> [Try it] Do any lines in the data below contain "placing"? If so, copy every one of them.

> [Data excerpts]

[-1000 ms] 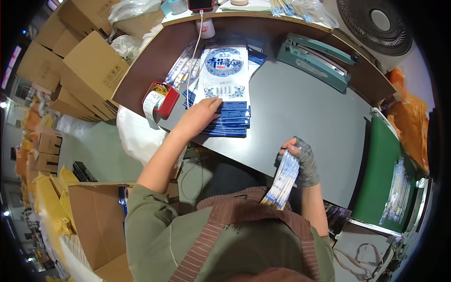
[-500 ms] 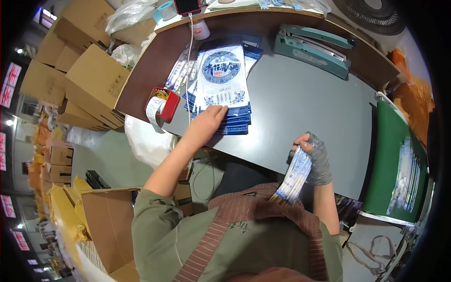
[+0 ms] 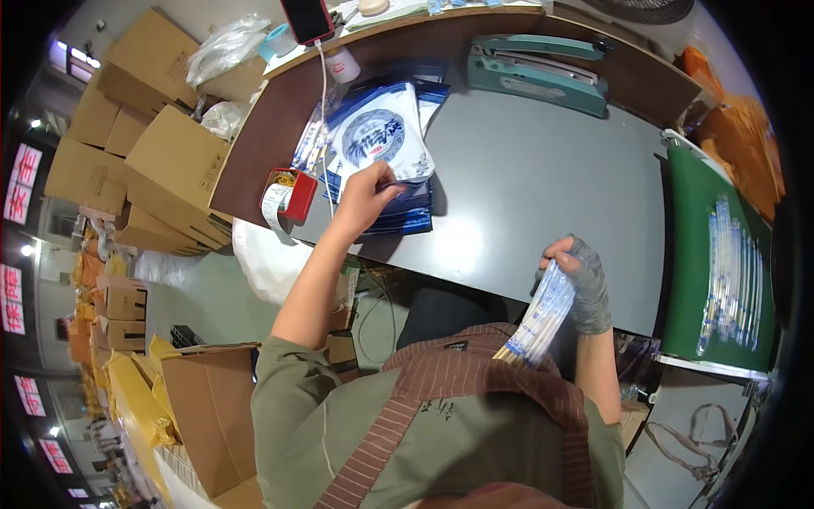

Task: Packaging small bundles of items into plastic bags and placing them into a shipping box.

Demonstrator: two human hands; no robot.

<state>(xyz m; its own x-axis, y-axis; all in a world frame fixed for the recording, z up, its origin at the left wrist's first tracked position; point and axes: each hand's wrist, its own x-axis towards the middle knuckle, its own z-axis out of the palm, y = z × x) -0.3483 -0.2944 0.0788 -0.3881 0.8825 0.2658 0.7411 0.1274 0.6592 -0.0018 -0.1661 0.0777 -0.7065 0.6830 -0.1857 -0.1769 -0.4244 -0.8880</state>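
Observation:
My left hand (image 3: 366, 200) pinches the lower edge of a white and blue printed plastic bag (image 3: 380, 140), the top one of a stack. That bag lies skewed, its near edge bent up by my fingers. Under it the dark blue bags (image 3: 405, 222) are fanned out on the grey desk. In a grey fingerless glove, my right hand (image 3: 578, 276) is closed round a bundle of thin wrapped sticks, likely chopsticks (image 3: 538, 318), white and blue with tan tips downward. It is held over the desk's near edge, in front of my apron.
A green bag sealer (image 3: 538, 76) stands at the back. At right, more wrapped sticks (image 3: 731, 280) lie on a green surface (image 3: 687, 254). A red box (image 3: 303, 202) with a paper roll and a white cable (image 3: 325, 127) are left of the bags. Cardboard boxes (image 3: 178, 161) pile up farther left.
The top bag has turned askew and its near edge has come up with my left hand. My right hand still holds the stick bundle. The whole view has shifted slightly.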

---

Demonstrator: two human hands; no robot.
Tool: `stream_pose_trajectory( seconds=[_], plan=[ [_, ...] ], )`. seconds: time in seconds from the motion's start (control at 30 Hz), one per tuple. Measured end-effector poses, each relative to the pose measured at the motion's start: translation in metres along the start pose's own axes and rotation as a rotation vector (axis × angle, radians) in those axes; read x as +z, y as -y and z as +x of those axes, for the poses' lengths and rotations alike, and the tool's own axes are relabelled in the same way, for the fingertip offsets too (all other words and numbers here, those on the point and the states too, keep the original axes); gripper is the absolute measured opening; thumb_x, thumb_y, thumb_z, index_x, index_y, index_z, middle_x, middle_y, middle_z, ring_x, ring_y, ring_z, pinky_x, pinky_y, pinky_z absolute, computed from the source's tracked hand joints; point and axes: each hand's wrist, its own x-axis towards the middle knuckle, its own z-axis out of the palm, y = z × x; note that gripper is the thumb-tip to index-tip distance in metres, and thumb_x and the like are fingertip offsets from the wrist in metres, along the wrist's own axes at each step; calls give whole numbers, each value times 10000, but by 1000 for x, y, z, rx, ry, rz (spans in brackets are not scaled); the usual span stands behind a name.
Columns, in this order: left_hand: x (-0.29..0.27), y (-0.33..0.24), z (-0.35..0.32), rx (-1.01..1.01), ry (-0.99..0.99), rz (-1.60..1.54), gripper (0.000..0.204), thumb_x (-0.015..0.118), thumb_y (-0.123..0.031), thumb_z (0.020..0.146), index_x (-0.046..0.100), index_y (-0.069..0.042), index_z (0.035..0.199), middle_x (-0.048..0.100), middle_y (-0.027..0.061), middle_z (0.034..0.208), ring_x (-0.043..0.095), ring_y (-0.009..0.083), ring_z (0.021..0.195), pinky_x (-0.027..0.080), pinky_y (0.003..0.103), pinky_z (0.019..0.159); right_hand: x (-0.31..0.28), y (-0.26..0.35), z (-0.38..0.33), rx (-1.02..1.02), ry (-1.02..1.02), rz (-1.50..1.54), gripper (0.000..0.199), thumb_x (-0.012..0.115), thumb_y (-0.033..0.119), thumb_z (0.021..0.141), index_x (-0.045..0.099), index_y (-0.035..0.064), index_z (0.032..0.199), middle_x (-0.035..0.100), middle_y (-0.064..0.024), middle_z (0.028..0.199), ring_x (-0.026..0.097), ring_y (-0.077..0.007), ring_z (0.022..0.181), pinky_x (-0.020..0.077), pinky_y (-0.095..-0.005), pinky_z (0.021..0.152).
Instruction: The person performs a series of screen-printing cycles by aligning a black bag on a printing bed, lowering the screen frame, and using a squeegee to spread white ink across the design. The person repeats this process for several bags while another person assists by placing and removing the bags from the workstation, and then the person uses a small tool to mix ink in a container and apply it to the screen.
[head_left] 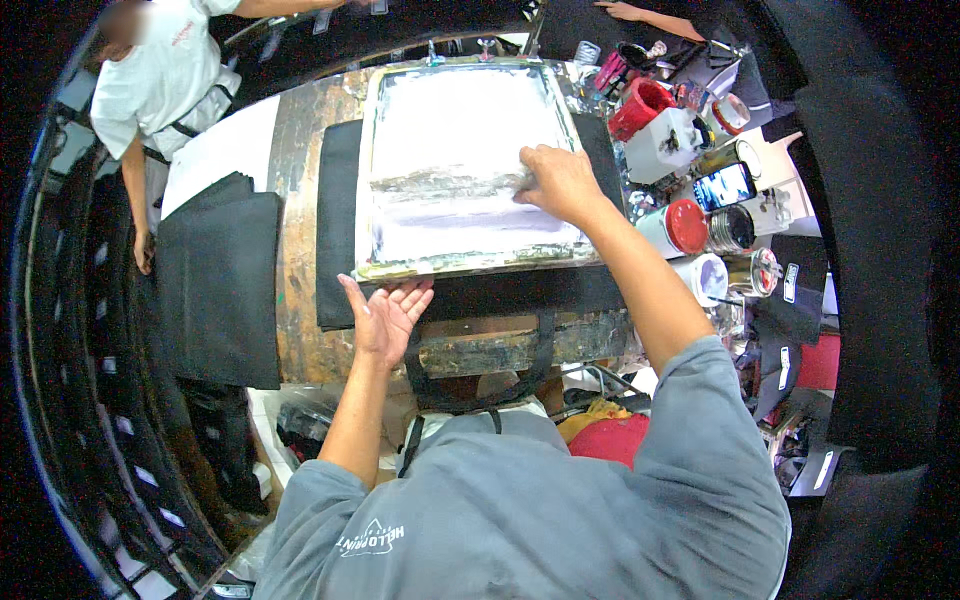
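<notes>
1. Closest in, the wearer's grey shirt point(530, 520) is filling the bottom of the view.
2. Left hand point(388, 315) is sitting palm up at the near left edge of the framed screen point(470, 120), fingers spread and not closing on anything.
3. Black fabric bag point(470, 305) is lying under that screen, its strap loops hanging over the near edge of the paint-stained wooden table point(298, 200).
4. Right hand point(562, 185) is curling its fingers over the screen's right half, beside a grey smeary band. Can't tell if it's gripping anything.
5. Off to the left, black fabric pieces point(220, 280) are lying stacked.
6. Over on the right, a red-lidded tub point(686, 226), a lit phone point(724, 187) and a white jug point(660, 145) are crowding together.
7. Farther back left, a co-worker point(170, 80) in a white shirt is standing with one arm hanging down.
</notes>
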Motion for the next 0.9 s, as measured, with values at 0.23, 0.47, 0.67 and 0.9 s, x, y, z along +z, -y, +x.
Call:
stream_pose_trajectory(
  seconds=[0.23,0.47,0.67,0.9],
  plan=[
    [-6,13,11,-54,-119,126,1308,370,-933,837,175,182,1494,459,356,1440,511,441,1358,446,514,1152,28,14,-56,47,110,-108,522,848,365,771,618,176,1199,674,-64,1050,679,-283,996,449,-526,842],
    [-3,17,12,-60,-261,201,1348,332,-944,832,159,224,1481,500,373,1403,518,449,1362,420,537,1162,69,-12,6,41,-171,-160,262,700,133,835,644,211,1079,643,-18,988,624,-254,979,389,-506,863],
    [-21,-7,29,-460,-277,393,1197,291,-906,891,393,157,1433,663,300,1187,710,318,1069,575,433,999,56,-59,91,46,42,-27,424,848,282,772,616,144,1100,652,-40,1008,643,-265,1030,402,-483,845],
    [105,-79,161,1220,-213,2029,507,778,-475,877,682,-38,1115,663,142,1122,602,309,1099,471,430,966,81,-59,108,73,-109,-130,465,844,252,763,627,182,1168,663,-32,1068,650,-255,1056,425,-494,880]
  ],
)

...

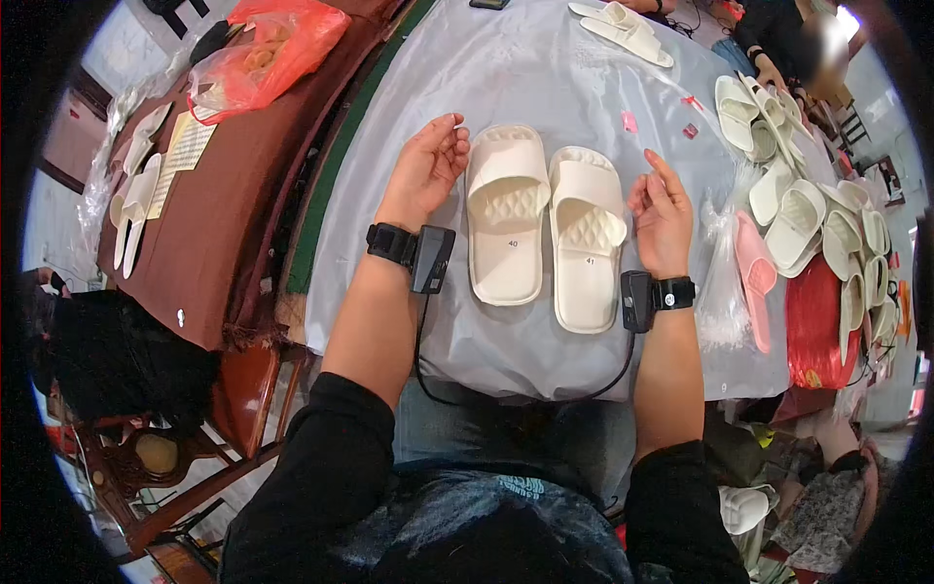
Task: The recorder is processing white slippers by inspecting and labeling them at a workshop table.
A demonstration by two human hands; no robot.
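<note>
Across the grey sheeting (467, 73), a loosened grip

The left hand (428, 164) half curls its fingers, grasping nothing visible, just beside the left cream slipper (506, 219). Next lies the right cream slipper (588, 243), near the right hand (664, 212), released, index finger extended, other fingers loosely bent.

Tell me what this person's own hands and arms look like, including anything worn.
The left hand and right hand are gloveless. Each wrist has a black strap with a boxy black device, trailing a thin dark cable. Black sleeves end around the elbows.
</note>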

> [Answer for this exercise]
Task: Packaging small bundles of items into plastic bags and placing them into a shipping box.
Instruction: The person performs a series of screen-printing cycles by aligning a black bag on a printing bed, lowering the screen frame, and using a squeegee to spread white ink across the design. The person repeats this process for several bags while another person assists by placing and removing the bags from the workstation, and then the person uses a small tool to mix ink in a container and apply it to the screen.

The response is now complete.